### Work order
Report all lines of the records that contain "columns".

### Input for this task
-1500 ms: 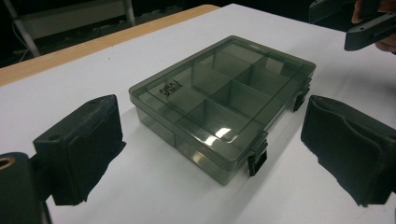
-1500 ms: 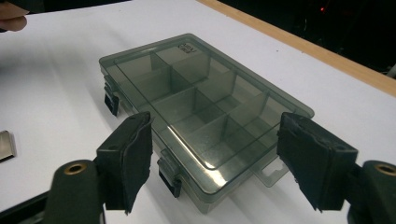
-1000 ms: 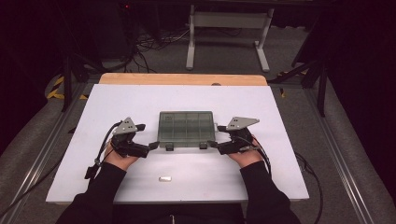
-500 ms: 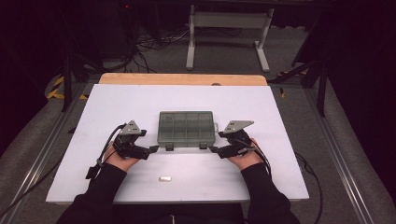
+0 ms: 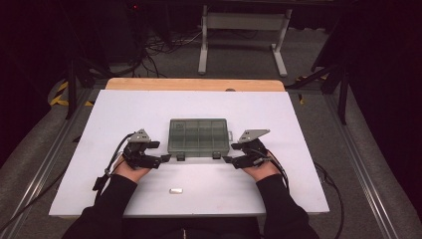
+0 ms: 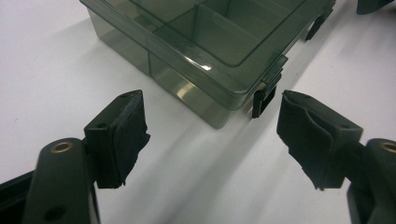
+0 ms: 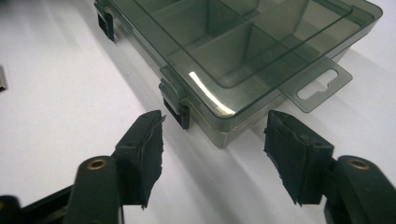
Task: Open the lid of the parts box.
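A smoky clear compartment box (image 5: 199,137) lies shut in the middle of the white table, with two dark latches along its near edge. My left gripper (image 5: 165,159) stands open just off the box's near left corner, its jaws flanking the left latch (image 6: 263,99) without touching. My right gripper (image 5: 228,160) is open at the near right corner, close to the right latch (image 7: 176,109). The box (image 6: 210,42) has several empty divided cells under its lid, and a hang tab (image 7: 320,86) sticks out from its right end.
A small silvery piece (image 5: 175,190) lies on the white table (image 5: 298,129) near the front edge, between the forearms. A wooden strip (image 5: 194,84) runs along the far edge. Cables and a stand sit on the floor beyond.
Both grippers have slid toward me and inward, from beside the box's ends down to its near corners by the latches. The box has not moved.
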Demonstrator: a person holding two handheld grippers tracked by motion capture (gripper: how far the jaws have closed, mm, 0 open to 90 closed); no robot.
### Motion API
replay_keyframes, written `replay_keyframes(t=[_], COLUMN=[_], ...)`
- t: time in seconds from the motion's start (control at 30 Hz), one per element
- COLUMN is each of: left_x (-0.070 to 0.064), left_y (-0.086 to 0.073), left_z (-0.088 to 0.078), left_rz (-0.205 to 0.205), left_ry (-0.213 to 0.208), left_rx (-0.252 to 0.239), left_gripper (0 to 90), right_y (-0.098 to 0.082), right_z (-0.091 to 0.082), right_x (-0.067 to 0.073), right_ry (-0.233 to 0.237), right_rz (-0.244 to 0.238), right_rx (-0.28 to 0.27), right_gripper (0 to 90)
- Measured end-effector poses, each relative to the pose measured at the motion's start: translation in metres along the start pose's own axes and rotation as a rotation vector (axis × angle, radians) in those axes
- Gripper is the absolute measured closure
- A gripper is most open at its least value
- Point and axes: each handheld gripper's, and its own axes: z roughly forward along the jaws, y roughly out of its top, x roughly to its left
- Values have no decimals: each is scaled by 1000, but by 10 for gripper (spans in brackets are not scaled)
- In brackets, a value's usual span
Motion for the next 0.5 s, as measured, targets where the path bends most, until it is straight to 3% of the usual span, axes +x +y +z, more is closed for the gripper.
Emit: replay_keyframes(t=[0.5], left_x=[-3], left_y=[-1], left_z=[5], left_rz=[26], left_ry=[4], left_rx=[-3], left_gripper=[453], right_y=[-4], right_z=[4], right_x=[-5], right_ry=[-13], right_rz=[27], right_rx=[-3], right_gripper=[571])
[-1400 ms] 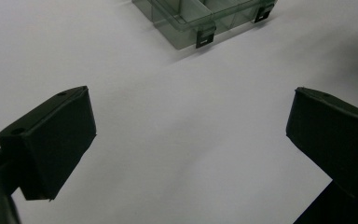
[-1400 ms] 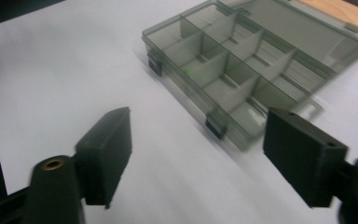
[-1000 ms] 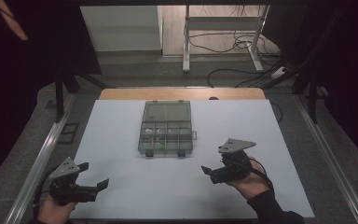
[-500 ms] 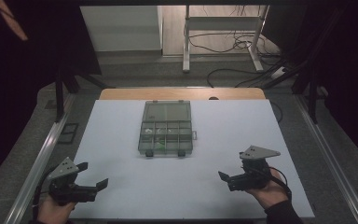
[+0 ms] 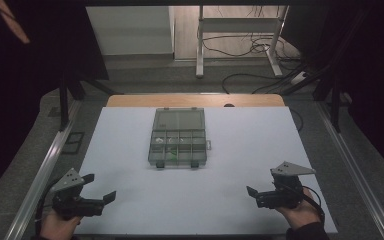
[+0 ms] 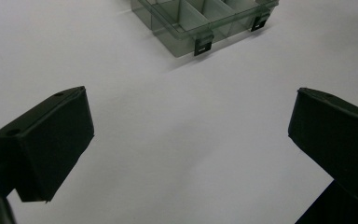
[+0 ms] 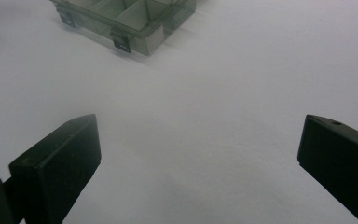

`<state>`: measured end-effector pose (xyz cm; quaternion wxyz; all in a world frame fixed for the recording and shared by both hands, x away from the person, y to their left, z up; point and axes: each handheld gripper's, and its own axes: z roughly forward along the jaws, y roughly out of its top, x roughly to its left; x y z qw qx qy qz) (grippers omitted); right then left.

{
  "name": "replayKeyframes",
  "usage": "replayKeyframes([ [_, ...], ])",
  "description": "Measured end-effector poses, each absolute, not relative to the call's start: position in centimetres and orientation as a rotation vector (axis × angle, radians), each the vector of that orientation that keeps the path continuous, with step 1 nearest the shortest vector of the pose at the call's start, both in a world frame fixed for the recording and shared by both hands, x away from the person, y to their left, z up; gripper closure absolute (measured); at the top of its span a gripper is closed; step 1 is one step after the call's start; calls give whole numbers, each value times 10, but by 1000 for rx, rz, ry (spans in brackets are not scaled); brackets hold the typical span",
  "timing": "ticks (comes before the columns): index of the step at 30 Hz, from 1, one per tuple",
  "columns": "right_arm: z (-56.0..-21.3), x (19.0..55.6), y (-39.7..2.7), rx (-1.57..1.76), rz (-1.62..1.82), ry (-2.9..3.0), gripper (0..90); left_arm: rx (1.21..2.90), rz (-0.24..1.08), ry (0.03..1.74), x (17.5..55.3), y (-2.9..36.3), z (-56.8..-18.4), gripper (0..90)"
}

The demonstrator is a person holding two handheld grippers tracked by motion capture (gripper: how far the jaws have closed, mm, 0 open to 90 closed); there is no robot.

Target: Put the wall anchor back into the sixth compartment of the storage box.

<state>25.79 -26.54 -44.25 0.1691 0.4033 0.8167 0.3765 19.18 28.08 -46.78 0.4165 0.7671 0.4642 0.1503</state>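
A smoky grey, see-through plastic compartment box [image 5: 178, 138] with small black latches sits on a plain white surface [image 5: 240, 150] edged in pale wood, flanked by two matte black grippers topped with grey triangular plates.

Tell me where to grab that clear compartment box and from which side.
Grip the compartment box by its short side walls, one gripper on each, coming in from left and right. It lies flat mid-table with its lid open away from the person and two latches on the near edge, so the sides look like the plainest hold.
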Motion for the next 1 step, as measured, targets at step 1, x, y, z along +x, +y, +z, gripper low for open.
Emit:
replayKeyframes([
  [1,-443,258,-265,1147,1070,2322,0,1929,377,1165,192,280,-468,7],
])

### Task response
  "timing": "ticks (comes before the columns): index of the step at 30 Hz, from 1, one per tuple",
  "columns": "right_arm: z (-56.0..-21.3), x (19.0..55.6), y (-39.7..2.7), rx (-1.57..1.76), rz (-1.62..1.82), ry (-2.9..3.0), gripper (0..90); left_arm: rx (1.21..2.90), rz (-0.24..1.08), ry (0.03..1.74), x (17.5..55.3), y (-2.9..36.3), z (-56.8..-18.4), gripper (0..90)"

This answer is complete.